A userspace package version conflict exists between DOCA OFED versions prior to 3.20 and Rocky Linux 9.7. Specifically, Rocky Linux 9.7 includes ucx and perftest packages that are a later version than the corresponding packages in the DOCA OFED repository. This version mismatch causes dnf update to fail with dependency resolution errors.

Resolution

Before you perform a full system upgrade, update the DOCA repository package:

sudo dnf update doca-repo
sudo dnf update

Rocky Linux Accelerator Optimized images built in December 2025 (for example, rocky-linux-9-optimized-gcp-nvidia-latest-v20251215) already include the updated doca-repo package, so this upgrade issue is not present on those builds or later.

OS Login isn't supported on SLES 16

An SSH configuration issue in SUSE Linux Enterprise Server (SLES) 16 prevents the use of the Google Cloud feature OSLogin. However Metadata-managed SSH connections are unaffected and continue to function.

Supported URL formats for startup script

If your compute instance uses guest agent version 20251115.00, fetching a startup script using the startup-script-url metadata key fails if the URL uses the https://storage.googleapis.com/ format that is documented in the Use startup scripts on Linux VMs page.

To work around this issue, use one of the following supported URL formats:

• Authenticated URL: https://storage.cloud.google.com/BUCKET/FILE
• gcloud CLI storage URI: gs://BUCKET/FILE

VM instances that use Debian 11 images prior to version v20250728 fail to run apt update

On July 22, 2025, the Debian community removed Debian 11 (Bullseye) backports from the main Debian upstream. This update causes sudo apt update to fail with the following error:

The repository 'https://deb.debian.org/debian bullseye-backports Release' does
not have a Release file.

Root cause

Because the Debian community removed the backports repositories from the main upstream, there is no longer any reference to bullseye-backports Release.

Resolution

Use image version debian-11-bullseye-v20250728 or newer. These versions don't contain the backports repositories. Alternatively, you can update current instances by modifying /etc/apt/sources.list:

• To update the repository URL and use the archive for bullseye-backports:

  sudo sed -i 's/^deb https:\/\/deb.debian.org\/debian bullseye-backports main$/deb https:\/\/archive.debian.org\/debian bullseye-backports main/g; s/^deb-src https:\/\/deb.debian.org\/debian bullseye-backports main$/deb-src https:\/\/archive.debian.org\/debian bullseye-backports main/g' /etc/apt/sources.list
  

• To delete the repository URL and discard bullseye-backports:

  sudo sed -i '/^deb https:\/\/deb.debian.org\/debian bullseye-backports main$/d; /^deb-src https:\/\/deb.debian.org\/debian bullseye-backports main$/d' /etc/apt/sources.list
  

ubuntu-desktop package installation breaks network connectivity when the instance restarts

When you restart a Ubuntu compute instance after installing the ubuntu-desktop package, network interfaces might not be correctly configured.

Root cause

The ubuntu-deskop package pulls ubuntu-settings as a dependency, which sets NetworkManager as the default "renderer" for netplan. More specifically, it inserts a new YAML configuration for netplan at /usr/lib/netplan/00-network-manager-all.yaml containing the following:

network:
  version: 2
  renderer: NetworkManager

This configuration conflicts with our networkd-based early provisioning using cloud-init.

Recovery

If the compute instance has been restarted and is inaccessible, then do the following:

1. Follow the instructions on rescuing a compute instance.

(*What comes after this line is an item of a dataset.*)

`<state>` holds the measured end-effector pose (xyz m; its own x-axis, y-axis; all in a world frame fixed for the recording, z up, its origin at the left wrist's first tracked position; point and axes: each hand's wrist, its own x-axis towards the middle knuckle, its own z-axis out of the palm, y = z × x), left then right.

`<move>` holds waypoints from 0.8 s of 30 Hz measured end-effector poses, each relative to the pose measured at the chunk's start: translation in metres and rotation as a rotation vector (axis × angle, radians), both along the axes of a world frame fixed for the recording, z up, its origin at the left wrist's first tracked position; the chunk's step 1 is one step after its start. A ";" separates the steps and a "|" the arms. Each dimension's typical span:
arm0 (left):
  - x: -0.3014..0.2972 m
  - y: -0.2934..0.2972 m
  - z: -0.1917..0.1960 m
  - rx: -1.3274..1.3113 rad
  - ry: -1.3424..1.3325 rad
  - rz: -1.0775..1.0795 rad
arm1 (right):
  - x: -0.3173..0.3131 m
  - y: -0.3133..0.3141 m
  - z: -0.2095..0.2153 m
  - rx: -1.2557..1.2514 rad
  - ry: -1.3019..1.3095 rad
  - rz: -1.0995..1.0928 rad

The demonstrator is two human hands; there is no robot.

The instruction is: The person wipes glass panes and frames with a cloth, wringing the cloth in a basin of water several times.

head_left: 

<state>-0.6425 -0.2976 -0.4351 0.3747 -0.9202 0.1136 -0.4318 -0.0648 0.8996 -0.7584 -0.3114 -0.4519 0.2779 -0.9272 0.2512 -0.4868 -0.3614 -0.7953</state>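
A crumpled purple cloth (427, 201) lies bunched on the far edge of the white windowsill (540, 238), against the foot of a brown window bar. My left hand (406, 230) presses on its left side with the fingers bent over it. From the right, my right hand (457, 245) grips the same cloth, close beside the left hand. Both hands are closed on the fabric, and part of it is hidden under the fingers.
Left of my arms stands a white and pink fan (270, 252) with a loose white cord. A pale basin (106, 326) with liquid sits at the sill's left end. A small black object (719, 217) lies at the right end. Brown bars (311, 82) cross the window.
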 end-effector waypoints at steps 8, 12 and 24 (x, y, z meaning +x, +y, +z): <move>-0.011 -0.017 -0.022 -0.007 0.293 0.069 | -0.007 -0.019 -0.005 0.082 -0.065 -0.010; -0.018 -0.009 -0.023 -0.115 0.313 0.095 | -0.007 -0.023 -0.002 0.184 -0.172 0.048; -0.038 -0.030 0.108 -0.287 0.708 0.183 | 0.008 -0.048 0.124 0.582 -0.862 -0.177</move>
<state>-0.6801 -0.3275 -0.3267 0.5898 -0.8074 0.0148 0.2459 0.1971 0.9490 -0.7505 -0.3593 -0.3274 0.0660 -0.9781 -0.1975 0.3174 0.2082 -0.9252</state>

2. After mounting the inaccessible compute instance's Linux file system partition, run the following command (replacing /rescue with your mount point):

   echo -e 'network:\n  version: 2\n  renderer: networkd' | sudo tee /rescue/etc/netplan/99-gce-renderer.yaml
   

3. Continue to reboot the inaccessible compute instance.

Compute instances that use Ubuntu OS version v20250530 show incorrect FQDN

You might see an incorrect Fully Qualified Domain Name (FQDN) with the addition of .local suffix when you do one of the following:

• Update to version 20250328.00 of the google-compute-engine package.
• Launch compute instances from any Canonical offered Ubuntu image with the version suffix v20250530.

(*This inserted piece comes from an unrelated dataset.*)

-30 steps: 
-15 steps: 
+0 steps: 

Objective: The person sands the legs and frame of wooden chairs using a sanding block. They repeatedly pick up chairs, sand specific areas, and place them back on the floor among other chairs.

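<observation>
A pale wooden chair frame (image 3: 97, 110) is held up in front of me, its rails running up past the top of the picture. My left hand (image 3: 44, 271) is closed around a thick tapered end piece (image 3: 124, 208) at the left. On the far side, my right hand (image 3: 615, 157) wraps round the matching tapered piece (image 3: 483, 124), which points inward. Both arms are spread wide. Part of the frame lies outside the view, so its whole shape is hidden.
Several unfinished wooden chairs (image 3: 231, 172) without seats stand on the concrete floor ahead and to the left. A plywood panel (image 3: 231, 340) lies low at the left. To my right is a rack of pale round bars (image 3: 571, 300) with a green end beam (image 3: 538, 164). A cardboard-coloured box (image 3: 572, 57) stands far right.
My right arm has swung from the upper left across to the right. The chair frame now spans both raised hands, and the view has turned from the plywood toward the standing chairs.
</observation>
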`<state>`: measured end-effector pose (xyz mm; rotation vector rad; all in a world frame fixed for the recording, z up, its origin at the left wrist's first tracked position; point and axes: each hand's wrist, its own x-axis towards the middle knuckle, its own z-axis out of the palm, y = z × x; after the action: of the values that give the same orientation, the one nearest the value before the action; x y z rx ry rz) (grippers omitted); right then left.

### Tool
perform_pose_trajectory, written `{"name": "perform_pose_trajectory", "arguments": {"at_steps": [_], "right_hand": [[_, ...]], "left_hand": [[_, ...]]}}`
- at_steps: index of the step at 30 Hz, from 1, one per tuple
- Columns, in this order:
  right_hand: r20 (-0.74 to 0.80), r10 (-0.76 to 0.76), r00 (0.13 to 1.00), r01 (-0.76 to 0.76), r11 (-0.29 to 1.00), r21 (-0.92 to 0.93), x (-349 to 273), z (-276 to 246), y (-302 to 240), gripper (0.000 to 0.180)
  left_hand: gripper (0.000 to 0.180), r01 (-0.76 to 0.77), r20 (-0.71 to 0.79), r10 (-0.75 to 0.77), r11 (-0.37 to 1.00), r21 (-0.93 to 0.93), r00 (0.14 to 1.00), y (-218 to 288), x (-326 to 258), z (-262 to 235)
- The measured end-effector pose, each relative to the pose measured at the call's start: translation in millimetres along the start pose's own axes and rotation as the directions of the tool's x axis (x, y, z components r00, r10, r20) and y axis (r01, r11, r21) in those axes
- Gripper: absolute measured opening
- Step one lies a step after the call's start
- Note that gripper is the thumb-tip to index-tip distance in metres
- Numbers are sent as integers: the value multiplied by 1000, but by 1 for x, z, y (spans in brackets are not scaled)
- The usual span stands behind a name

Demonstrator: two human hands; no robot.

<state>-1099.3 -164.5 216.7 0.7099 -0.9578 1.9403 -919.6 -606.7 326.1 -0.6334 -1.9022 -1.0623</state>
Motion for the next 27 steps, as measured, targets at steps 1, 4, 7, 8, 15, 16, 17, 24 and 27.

For example, projects/ubuntu-os-cloud/global/images/ubuntu-2204-jammy-v20250530.

If you experience this issue, then you might see a FQDN similar to the following:

   [root@ubuntu2204 ~]# apt list --installed | grep google
   ...
   google-compute-engine/noble-updates,now 20250328.00-0ubuntu2~24.04.0 all [installed]
   ...

   [root@ubuntu2204 ~]# curl "http://metadata.google.internal/computeMetadata/v1/instance/image" -H "Metadata-Flavor: Google"
   projects/ubuntu-os-cloud/global/images/ubuntu-2204-jammy-v20250530

   [root@ubuntu2204 ~]# hostname -f
   ubuntu2204.local

Root cause

On all Ubuntu images with version v20250530, the guest-config package version 20250328.00 adds local to the search path due to the introduction of a new configuration file: https://github.com/GoogleCloudPlatform/guest-configs/blob/20250328.00/src/etc/systemd/resolved.conf.d/gce-resolved.conf

   [root@ubuntu2204 ~]# cat /etc/resolv.conf
   # This is /run/systemd/resolve/stub-resolv.conf managed by man:systemd-resolved(8).
   # Do not edit.
   ...

   nameserver 127.0.0.53
   options edns0 trust-ad
   search local ... google.internal

The presence of this local entry within the search path in the /etc/resolv.conf file results in a .local element being appended to the hostname when a FQDN is requested.

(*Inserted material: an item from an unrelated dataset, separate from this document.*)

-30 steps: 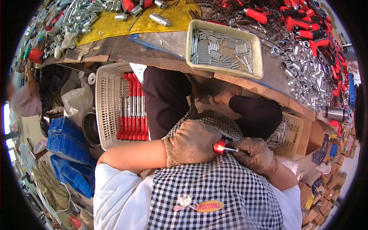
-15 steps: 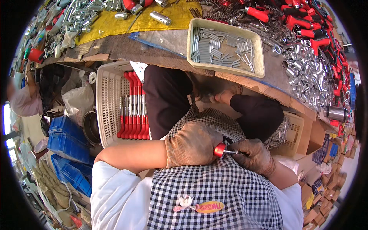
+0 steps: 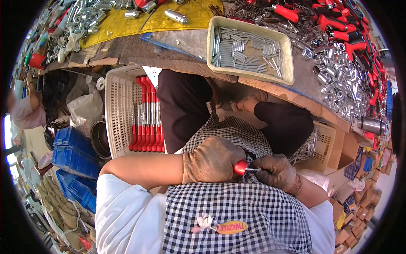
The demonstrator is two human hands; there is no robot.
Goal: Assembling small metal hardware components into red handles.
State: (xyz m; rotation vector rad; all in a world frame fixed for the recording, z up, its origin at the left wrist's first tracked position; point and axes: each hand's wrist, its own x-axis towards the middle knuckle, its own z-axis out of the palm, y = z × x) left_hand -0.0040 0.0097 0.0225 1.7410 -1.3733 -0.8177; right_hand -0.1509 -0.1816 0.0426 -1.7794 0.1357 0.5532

Note that version 20250501 of guest-configs already fixes the issue but Canonical hasn't incorporated the fix into their images yet.

Workaround

1. Modify the Network Name Resolution configuration file /etc/systemd/resolved.conf.d/gce-resolved.conf by changing Domains=local to Domains=~local
2. Run the following command to restart the systemd-resolved service: systemctl restart systemd-resolved
3. Check that local is removed from the search path in /etc/resolv.conf

4. Confirm the FQDN by using the command hostname -f

   [root@ubuntu2204 ~]# hostname -f
   ubuntu2204.us-central1-a.c.my-project.internal
   

Missing mkfs.ext4 on openSUSE Images

Recent v20250724 release of openSUSE images (starting with opensuse-leap-15-6-v20250724-x86-64) from August 2025 is missing the e2fsprogs package, which provides utilities for managing file systems. A common symptom of this issue is that you see an error message such as command not found when you attempt to use the mkfs.ext4 command.

Workaround

If you encounter this issue, install the missing package manually by using the openSUSE package manager, zypper.

# Update the package index
user@opensuse:~> sudo zypper refresh

# Install the e2fsprogs package
user@opensuse:~> sudo zypper install e2fsprogs

# Verify the installation
user@opensuse:~> which mkfs.ext4

SUSE Enterprise compute instances fail to boot after changing machine types

After you change the machine type for a compute instance that runs SUSE Enterprise Linux, the instance can fail to boot with the following error in the serial console:

            Starting [0;1;39mdracut initqueue hook[0m...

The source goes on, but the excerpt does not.